Böylece, Karacaoğlan gibi çok sevilen bir saz şairinin eserleri, bize kadar değişmeden gelmiyor. Karacaoğlan şiirlerinin hiçbirinin onun dilinden çıktığı şekilde, sözlü geleneğin çarkından geçerek, bize ulaştığını sanmıyoruz. Onunla başlayan, ondan kuvvetli ya da zayıf izler taşıyan, ona yakışan şiirlerdir elimizde olan şiirler. Bu şiir tomarına bu nedenle gelenek diyoruz.

KARACAOĞLAN GELENEĞİNİN ÖZELLİKLERİ

Ne kadar değişir ve güvenilmez olursa olsun, Karacaoğlan geleneğini incelerken, ister istemez elimizdeki bu şiir tomarına dayanacağız.
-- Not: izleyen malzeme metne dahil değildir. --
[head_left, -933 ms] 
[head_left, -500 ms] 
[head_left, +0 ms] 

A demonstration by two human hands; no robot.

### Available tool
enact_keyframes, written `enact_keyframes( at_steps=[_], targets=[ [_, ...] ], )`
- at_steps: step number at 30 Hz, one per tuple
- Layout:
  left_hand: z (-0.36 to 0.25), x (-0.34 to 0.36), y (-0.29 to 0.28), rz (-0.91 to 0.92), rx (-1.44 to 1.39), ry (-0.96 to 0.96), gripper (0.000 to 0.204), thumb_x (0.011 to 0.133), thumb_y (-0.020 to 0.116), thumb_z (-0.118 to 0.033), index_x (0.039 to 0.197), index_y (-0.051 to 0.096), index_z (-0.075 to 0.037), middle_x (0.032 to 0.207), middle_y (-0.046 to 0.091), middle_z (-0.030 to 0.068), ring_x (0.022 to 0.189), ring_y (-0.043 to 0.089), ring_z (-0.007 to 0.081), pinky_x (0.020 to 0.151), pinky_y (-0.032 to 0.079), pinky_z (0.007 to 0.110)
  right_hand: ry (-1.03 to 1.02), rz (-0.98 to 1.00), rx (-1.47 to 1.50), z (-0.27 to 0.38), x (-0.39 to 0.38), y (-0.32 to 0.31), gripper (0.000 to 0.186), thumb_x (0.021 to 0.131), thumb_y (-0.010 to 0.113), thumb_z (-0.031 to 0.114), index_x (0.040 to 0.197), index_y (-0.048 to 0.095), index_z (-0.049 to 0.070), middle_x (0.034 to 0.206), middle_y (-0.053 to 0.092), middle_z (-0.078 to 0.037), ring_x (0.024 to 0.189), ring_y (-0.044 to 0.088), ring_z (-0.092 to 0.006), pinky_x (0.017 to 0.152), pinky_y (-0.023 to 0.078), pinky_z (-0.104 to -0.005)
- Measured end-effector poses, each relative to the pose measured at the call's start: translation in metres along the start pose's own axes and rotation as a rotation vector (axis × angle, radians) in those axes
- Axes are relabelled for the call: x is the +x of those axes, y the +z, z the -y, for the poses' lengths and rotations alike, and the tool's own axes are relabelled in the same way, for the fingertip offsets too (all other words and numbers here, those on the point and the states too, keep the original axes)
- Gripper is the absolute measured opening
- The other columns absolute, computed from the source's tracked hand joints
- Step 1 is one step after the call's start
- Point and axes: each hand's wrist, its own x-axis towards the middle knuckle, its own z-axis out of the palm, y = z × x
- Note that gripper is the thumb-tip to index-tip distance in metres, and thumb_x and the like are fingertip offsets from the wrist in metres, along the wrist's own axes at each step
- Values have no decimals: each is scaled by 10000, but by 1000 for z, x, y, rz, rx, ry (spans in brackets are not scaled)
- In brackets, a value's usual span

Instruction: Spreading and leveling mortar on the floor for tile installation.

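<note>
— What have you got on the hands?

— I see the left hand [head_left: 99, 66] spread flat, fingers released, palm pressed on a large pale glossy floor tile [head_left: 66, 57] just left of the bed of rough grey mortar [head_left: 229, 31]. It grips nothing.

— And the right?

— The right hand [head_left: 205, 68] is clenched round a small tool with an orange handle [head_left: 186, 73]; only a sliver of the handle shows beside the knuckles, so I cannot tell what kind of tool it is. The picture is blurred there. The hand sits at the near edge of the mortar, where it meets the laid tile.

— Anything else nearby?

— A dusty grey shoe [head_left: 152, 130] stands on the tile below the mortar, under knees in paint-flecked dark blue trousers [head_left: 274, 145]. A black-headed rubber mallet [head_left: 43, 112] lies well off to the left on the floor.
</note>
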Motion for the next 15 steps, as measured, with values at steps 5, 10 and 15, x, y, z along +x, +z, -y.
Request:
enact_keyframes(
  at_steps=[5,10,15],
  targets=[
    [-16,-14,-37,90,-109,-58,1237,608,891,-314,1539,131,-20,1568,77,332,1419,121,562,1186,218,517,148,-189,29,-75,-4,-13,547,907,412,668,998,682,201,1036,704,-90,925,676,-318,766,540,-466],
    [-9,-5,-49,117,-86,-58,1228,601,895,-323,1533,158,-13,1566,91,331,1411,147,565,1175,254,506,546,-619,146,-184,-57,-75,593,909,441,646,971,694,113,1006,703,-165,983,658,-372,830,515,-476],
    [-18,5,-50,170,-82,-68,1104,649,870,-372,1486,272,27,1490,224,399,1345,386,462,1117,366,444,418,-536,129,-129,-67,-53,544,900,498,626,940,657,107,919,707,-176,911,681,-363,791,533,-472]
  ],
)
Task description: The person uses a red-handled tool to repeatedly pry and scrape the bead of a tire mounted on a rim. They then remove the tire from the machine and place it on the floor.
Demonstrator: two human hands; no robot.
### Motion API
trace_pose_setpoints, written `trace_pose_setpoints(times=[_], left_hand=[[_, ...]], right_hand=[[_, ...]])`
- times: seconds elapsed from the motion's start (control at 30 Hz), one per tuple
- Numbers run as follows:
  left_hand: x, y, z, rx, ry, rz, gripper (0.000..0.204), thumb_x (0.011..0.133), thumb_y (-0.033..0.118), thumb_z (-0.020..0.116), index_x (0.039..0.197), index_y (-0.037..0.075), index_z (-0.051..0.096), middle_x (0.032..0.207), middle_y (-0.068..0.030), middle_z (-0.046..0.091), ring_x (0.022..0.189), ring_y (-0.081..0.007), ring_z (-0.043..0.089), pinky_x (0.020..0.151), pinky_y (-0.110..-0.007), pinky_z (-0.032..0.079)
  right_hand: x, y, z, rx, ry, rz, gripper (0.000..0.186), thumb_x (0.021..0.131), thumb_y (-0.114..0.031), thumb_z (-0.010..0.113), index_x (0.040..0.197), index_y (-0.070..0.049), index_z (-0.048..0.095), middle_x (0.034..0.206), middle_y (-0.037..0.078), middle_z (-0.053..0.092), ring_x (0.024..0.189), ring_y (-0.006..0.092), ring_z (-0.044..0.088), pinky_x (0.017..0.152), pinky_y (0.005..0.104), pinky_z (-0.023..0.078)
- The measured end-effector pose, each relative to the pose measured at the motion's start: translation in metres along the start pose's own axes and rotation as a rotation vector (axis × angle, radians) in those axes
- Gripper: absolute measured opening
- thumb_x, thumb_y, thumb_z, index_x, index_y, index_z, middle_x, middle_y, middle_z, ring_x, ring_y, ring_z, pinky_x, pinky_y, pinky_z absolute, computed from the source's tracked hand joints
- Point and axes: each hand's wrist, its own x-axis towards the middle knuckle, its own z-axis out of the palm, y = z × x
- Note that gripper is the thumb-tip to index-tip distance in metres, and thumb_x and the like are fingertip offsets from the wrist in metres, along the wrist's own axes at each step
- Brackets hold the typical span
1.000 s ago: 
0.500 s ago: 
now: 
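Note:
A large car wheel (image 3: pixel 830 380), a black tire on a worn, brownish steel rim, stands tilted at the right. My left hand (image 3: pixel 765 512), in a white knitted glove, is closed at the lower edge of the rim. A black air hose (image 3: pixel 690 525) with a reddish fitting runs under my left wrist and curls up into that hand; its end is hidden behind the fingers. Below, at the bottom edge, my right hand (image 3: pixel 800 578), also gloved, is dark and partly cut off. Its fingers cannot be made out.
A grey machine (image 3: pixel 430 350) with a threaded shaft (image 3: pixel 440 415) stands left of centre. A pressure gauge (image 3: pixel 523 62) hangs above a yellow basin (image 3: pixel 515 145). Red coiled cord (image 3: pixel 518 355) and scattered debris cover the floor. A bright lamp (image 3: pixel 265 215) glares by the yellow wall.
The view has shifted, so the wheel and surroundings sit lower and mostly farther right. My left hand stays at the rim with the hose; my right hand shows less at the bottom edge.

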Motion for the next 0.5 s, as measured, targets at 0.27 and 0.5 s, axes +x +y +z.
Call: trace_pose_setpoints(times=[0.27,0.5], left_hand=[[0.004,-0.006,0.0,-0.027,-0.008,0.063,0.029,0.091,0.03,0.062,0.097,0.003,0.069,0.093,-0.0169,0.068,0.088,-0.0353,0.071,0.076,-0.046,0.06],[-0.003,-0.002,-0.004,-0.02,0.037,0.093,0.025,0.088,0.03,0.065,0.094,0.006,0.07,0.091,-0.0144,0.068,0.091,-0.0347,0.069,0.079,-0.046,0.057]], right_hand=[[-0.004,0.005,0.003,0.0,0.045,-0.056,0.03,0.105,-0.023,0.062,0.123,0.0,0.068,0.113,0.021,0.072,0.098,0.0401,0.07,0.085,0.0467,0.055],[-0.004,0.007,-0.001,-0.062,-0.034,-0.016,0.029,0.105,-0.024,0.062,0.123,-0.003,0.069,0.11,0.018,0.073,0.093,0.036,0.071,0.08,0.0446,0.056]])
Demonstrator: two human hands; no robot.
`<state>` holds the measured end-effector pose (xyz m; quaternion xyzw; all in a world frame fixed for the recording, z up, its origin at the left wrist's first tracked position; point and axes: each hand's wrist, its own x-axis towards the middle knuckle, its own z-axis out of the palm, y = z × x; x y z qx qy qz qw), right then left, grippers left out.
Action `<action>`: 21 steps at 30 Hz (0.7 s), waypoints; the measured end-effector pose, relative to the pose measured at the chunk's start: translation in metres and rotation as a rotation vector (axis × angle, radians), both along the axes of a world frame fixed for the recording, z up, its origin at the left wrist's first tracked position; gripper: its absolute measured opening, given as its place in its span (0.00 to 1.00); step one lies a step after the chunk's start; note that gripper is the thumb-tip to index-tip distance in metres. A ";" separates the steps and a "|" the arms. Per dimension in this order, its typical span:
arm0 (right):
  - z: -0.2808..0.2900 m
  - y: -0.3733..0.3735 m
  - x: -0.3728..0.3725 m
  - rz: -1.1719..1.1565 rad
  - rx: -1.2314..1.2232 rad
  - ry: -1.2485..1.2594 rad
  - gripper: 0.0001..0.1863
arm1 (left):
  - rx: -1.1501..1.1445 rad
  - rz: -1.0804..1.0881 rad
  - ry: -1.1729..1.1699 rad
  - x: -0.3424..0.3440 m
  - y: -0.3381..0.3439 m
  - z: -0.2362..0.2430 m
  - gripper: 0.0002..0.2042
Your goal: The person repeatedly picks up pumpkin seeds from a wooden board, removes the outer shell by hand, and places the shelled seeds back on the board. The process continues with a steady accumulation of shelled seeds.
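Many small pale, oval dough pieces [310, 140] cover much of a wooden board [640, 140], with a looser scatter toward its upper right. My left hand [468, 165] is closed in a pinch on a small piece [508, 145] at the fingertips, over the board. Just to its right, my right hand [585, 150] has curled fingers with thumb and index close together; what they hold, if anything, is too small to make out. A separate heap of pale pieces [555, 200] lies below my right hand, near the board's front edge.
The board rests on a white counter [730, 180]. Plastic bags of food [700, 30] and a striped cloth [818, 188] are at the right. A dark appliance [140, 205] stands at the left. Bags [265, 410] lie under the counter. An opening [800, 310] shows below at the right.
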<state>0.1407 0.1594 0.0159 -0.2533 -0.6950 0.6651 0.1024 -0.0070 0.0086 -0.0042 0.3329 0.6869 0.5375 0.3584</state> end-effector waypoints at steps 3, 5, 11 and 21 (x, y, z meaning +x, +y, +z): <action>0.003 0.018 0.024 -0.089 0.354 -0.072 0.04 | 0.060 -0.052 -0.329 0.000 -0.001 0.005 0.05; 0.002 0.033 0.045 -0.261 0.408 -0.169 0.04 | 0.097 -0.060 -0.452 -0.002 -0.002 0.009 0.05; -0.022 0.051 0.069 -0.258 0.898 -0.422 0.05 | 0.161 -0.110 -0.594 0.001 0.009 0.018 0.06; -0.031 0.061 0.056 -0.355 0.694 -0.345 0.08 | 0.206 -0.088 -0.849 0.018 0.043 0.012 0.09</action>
Karacaoğlan hakkında bilgi toplamak ve bu bilgiyi değerlendirmek için gene bu şiirleri kullanacağız. Başka bir kaynağımız yok da ondan. Ama bu şiirlerden çıkardığımız bilgilerin güvenilmez olduğunu hiçbir zaman aklımızdan çıkarmayacağız. Onları başka kaynaklardan gelen bilgilerle desteklemeye, pekiştirmeye gayret edeceğiz.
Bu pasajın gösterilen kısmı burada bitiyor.